Nor did the pump, after dispensing the gas, ask me whether I want a receipt—I've learned to refuse them; why print one just to throw it away?
The receipt automatically spat out, and told me we had paused in Hurricane, West Virginia. I added it to the list of enigmatic Mountain State place names like Nitro and Mossy.
"Hurricane?" The ocean is 500 miles away.
What you call something, and what it actually is or represents, can be two very different things. Turns out the town is named for windblown trees.
It was odd last week to track President Trump's Helsinki performance at a remove, while on vacation. Missing the original event, following the radiating shock waves bouncing around Twitter. People kept calling it "treason" though I don't see how that could be. "Fawning" maybe. Not an attractive quality in a person, never mind a president. But not a crime either.
Hugely significant, for a day, then not at all, as the smoke cleared and there he was, untouched. The liquid metal man in Terminator 2. His supporters, gulled dupes clinging to their charlatan, undeterred.
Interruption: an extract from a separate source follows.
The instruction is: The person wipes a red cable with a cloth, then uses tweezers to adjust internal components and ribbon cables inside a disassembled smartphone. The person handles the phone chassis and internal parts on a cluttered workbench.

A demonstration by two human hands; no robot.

I don't want to insult them. There's too much of that. Several times we saw a billboard, "Beyond Reasonable Doubt: Jesus is Alive." I smiled, admiring the subtle jab. You'll believe what we do, it suggests, if you've got any sense.
Really? He sure ain't alive for me. Or for lots of folks, and believing Jesus is alive is not reason, but faith.
You can't drive five miles in rural America without some farmer shaking his religion at you, and not nicely either. Do they win converts with that? Or are they just venting their frustration at other people insisting on believing differently than they do. It's a threat, and they lash out, calling them irrational, even though irrationality is a definition of faith.